The choice of Darlington is, on closer inspection, a piece of careful corporate scouting rather than an accident of geography. The town offers a useful mix of residential streets, major roads and an airport in close proximity, allowing Amazon to stress-test its kit across multiple environments without travelling far. Crucially, it sits beside an Amazon hub with the deep stock needed to support the service.
It is also the only location outside the United States where the company is operating drone deliveries.
The Civil Aviation Authority has granted approval for a trial running to the end of the year, with temporary protected airspace, a regulatory prerequisite for autonomous flight under current rules, secured until mid-June and expected to be extended. Darlington Borough Council, which approved temporary planning permission for what it described as the “unprecedented nature of the scheme”, said it was “great to see Darlington at the forefront of such a pioneering scheme which highlights our borough as an area of innovation, development and investment”.
The limits of flying logistics
For all the choreography, the technology has obvious constraints. Eligible customers will need a garden or yard. Flats and terraces without outside space are excluded.
Dr Anna Jackman, an associate professor of geography at the University of Reading, says the Darlington trial illustrates both the promise and the limitations of the technology. “A lot of our demand for delivery services is in urban centres. They are very densely populated, very congested. And the reality is [drone deliveries] don’t work well in high-rise buildings.”
Rooftop drop-offs and centrally located drone hubs are being explored, she adds, “but right now we’re not there yet”.
There is also the question of safety, where Amazon’s record is not unblemished. In February, an MK30 drone clipped the gutter of an apartment building in a Dallas suburb after losing GPS signal, falling to the ground and breaking apart. No one was hurt, and Amazon has since suspended deliveries to similar buildings. Mr Carbon describes it as one of the “things we learn as we go along”, noting that 170,000 drone flights have been completed safely.

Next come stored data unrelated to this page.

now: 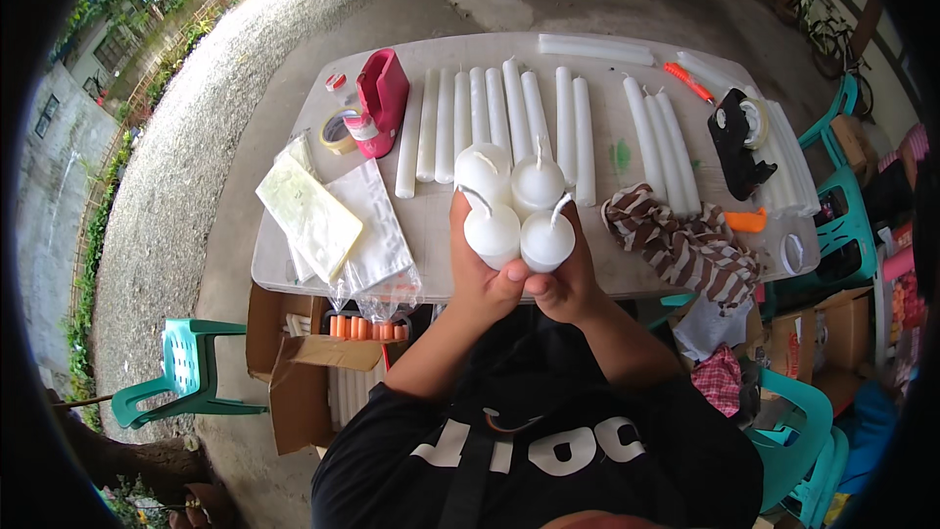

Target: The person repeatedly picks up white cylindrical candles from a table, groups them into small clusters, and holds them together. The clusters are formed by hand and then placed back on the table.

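Several thick white candles (492, 235) are bunched upright between my two hands, their wicks pointing up toward me. My left hand (478, 277) wraps the bunch from the left, and my right hand (576, 284) from the right. Both thumbs meet at the near side, pressed against the candles. Beyond the bunch, a row of long white candles (494, 113) lies on the table (323, 206). More white candles (668, 152) lie to the right. Left of my hands are clear plastic bags (311, 220), some flat and stacked.
A pink holder (382, 88) and a tape roll (340, 131) stand at the left. At the right are an orange cutter (689, 82), a black tape dispenser (736, 142) and a striped cloth (685, 245). Cardboard boxes (299, 392) and green chairs (191, 372) stand around the table.
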Action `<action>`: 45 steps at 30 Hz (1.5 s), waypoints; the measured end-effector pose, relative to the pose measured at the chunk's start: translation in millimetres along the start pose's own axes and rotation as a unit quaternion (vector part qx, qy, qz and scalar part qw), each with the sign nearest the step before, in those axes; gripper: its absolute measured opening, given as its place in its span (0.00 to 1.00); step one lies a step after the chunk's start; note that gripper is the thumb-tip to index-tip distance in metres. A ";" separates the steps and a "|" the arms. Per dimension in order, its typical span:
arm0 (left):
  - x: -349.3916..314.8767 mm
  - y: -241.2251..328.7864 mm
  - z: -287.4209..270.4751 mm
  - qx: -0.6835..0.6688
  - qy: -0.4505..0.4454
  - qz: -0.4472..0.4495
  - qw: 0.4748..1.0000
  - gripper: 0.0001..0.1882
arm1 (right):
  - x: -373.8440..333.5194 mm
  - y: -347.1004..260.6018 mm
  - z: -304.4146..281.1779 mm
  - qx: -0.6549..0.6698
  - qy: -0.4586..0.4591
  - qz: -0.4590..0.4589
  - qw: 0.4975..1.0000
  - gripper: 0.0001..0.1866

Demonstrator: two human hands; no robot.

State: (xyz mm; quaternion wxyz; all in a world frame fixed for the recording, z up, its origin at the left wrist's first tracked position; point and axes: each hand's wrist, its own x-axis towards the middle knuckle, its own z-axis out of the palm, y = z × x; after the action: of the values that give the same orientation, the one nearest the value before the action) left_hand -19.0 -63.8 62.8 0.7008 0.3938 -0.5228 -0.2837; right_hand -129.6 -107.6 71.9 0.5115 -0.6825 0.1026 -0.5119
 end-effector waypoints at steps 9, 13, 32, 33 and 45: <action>6.9 -8.5 -1.4 0.034 -0.014 -0.003 0.999 0.58 | 5.8 6.5 0.0 0.019 0.024 0.031 0.999 0.54; 4.7 -16.0 -3.2 0.028 -0.019 -0.006 0.999 0.59 | 3.1 11.0 -0.3 0.029 0.032 0.035 0.998 0.55; -1.3 -39.8 -8.4 0.023 -0.027 0.018 0.999 0.60 | 0.7 17.3 -0.9 0.001 0.044 0.017 0.999 0.55; -1.3 -42.5 -8.9 0.022 -0.027 0.024 0.999 0.60 | 0.3 17.8 -1.1 -0.009 0.045 0.010 0.999 0.55; 5.6 -40.9 0.7 -0.047 -0.012 0.064 0.997 0.60 | -4.1 20.4 0.6 -0.004 0.049 0.031 0.998 0.53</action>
State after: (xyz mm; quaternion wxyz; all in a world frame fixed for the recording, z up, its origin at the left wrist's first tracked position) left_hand -17.5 -90.1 31.1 0.7290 0.3230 -0.5412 -0.2670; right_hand -123.2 -113.8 53.1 0.5190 -0.6548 0.1505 -0.5285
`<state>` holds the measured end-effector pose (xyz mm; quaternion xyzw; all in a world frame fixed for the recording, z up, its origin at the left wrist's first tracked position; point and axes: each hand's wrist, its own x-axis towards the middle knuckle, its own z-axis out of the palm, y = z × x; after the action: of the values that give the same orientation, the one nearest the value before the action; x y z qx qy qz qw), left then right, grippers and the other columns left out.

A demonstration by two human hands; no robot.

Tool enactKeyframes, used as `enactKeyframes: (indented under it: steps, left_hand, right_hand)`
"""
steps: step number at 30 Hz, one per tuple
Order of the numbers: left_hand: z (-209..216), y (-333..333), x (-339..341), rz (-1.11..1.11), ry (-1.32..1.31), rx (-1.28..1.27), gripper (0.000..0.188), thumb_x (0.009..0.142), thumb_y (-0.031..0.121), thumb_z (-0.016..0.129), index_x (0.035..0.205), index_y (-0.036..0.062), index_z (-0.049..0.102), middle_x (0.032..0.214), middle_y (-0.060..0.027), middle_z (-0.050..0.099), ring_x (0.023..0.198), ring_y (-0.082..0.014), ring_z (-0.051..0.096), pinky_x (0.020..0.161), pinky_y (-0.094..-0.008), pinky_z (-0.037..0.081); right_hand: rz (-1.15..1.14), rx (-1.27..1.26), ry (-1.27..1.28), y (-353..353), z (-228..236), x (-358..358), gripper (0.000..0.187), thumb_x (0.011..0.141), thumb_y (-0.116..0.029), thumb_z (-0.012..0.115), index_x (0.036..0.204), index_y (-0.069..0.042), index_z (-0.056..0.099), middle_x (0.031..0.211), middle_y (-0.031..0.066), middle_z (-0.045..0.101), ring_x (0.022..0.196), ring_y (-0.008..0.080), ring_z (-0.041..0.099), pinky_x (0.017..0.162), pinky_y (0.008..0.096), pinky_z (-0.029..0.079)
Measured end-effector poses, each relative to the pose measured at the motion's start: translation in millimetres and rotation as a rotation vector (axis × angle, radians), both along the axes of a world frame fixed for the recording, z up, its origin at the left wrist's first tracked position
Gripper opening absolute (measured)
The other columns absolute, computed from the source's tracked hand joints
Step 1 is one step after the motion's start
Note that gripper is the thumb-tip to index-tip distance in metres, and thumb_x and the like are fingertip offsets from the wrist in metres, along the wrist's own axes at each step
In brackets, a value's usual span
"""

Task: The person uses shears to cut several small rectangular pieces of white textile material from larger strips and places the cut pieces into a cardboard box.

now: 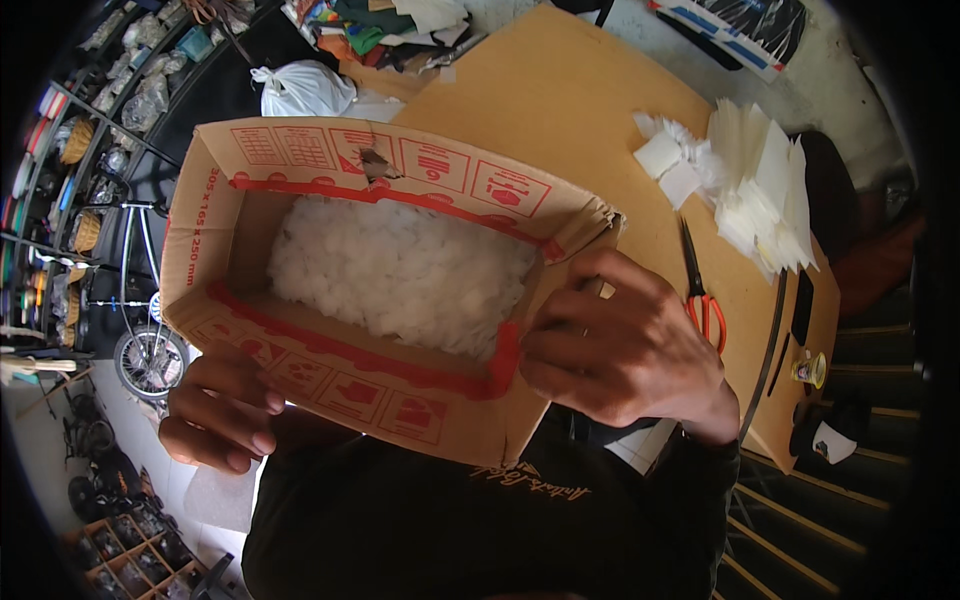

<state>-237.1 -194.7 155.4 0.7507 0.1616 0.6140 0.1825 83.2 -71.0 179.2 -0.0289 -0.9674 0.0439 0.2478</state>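
A brown cardboard box with red printing tilts toward me, its top flaps standing up. Inside lies a deep layer of small white, translucent pieces, too fine to make out singly. My right hand, a ring on one finger, is curled over the box's right end wall; its thumb is hidden. At the lower left edge is my left hand, its fingers loosely bent and apart. Its upper finger touches or overlaps the box flap, and the lower fingertips are free. A torn hole shows in the far flap.
Beyond the box extends a brown tabletop. Scissors with orange-red handles lie right of my right hand, near stacked white sheets. A white bag and colored scraps sit at the back. Shelves and a bicycle stand left.
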Motion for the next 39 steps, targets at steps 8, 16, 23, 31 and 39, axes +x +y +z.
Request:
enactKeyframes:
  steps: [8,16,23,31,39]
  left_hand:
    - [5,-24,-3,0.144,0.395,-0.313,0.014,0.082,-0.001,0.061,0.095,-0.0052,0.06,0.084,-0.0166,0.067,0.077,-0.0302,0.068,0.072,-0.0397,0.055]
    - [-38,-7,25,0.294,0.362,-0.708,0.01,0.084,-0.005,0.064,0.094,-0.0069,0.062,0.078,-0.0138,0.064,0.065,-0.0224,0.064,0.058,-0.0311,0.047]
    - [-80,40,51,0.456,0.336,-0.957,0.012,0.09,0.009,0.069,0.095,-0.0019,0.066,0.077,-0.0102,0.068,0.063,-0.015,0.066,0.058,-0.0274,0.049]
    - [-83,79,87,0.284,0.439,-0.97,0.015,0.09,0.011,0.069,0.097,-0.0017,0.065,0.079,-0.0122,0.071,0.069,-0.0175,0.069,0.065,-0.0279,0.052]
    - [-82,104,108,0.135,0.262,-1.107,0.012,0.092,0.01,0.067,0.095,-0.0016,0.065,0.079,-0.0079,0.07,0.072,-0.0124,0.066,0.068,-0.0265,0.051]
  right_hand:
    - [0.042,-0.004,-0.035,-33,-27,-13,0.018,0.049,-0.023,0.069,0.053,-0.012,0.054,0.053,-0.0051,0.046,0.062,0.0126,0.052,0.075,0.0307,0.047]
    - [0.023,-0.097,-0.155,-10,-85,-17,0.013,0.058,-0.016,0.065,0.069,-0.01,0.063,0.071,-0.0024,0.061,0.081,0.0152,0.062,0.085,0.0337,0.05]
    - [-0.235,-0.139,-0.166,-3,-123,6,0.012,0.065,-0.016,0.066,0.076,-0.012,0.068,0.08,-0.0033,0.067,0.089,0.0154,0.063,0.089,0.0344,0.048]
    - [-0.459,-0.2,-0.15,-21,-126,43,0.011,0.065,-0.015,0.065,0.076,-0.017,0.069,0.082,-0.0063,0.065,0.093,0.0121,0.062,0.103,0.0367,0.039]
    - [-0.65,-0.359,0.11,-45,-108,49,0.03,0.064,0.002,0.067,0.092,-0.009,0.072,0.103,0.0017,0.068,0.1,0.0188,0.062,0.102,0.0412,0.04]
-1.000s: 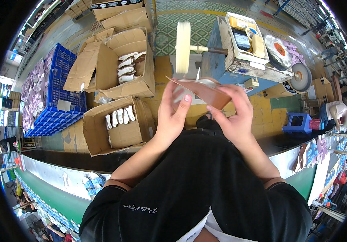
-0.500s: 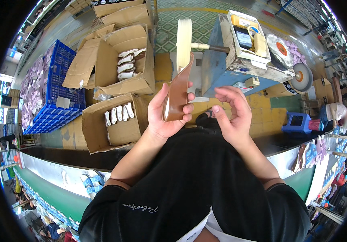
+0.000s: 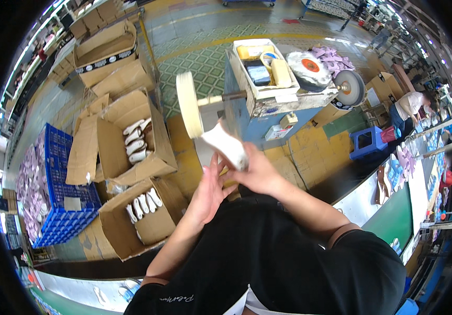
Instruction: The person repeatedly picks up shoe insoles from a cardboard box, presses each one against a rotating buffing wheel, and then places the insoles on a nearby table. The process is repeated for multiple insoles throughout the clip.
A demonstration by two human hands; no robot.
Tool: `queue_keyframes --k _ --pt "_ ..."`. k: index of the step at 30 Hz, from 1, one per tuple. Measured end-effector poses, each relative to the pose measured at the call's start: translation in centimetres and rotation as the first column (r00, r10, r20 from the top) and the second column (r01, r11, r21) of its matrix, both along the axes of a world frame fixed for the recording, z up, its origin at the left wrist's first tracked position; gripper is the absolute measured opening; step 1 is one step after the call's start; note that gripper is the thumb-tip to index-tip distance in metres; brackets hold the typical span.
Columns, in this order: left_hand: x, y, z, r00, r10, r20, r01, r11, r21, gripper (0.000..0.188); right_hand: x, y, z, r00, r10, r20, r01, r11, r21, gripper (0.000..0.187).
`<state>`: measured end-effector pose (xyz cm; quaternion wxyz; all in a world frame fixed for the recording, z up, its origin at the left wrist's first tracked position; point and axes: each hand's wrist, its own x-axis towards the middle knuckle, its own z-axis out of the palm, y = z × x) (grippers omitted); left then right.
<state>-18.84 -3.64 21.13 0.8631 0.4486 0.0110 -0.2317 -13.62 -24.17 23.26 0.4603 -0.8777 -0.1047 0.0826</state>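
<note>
My right hand (image 3: 260, 170) is closed on a sole-shaped piece (image 3: 225, 143), its white face up and somewhat blurred by motion. The far end of the piece tilts toward the rim of a cream buffing wheel (image 3: 188, 105); whether they touch I cannot tell. Close beneath the near end, my left hand (image 3: 209, 191) has its fingers apart and seems to hold nothing. Its fingertips lie partly behind the piece.
Cardboard boxes with white pieces, a nearer one (image 3: 118, 231) and a farther one (image 3: 111, 131), stand left beside a blue crate (image 3: 73, 210). Right of the wheel is a blue machine (image 3: 252, 126), bearing a tray (image 3: 286, 97) and a grey wheel (image 3: 351, 88). A blue stool (image 3: 365, 144) stands farther right.
The piece has passed from my left hand to my right and turned from its brown face to its white one. My view has swung, so the machine sits further left.
</note>
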Motion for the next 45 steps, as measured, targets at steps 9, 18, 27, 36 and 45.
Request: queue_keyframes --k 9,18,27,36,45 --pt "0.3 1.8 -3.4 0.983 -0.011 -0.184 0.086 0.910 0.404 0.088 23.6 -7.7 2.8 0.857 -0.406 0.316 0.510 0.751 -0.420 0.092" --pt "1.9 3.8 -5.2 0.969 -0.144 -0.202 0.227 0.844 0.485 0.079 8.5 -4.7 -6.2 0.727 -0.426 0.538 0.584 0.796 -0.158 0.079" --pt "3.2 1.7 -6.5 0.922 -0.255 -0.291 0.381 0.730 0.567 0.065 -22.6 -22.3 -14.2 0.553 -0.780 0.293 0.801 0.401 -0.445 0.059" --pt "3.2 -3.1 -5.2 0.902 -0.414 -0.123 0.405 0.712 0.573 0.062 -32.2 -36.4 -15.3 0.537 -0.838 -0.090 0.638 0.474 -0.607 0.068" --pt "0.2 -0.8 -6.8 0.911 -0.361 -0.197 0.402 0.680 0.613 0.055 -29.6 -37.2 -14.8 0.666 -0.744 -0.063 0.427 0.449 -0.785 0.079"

Drones are not entirely new to British skies. The NHS is trialling them to ferry blood supplies across London, and Royal Mail is using them to reach remote communities in Orkney. Amazon’s intervention is different in character: this is a commercial play by the country’s largest online retailer, and the read-across for smaller businesses is significant.
Independent retailers and the SMEs that use Amazon’s marketplace will, sooner or later, face customers who have come to view sub-two-hour delivery as the baseline. The pressure to match, or at least mitigate, that experience will fall hardest on those without the logistics muscle of a global platform. At the same time, the gradual normalisation of BVLOS flight could open new commercial doors for British drone operators, software firms and aerospace suppliers servicing the sector.
For now, the residents of Darlington are the test market, and reaction has been mixed. The launch itself ran years behind Amazon’s original 2023 pledge to begin in 2024, a reminder that aviation regulation does not bend easily to Silicon Valley timelines.
Mr Carbon is unrepentant. “We wouldn’t be doing it if it wasn’t commercially viable,” he says. “It’s a business, right? Absolutely, it can be commercially viable, and that’s the goal that we’re going after.”
Whether it ends up reshaping British retail logistics or remaining an expensively engineered curiosity will depend on what happens next: the regulator’s willingness to widen the airspace, Amazon’s appetite to keep spending, and customers’ willingness to look up.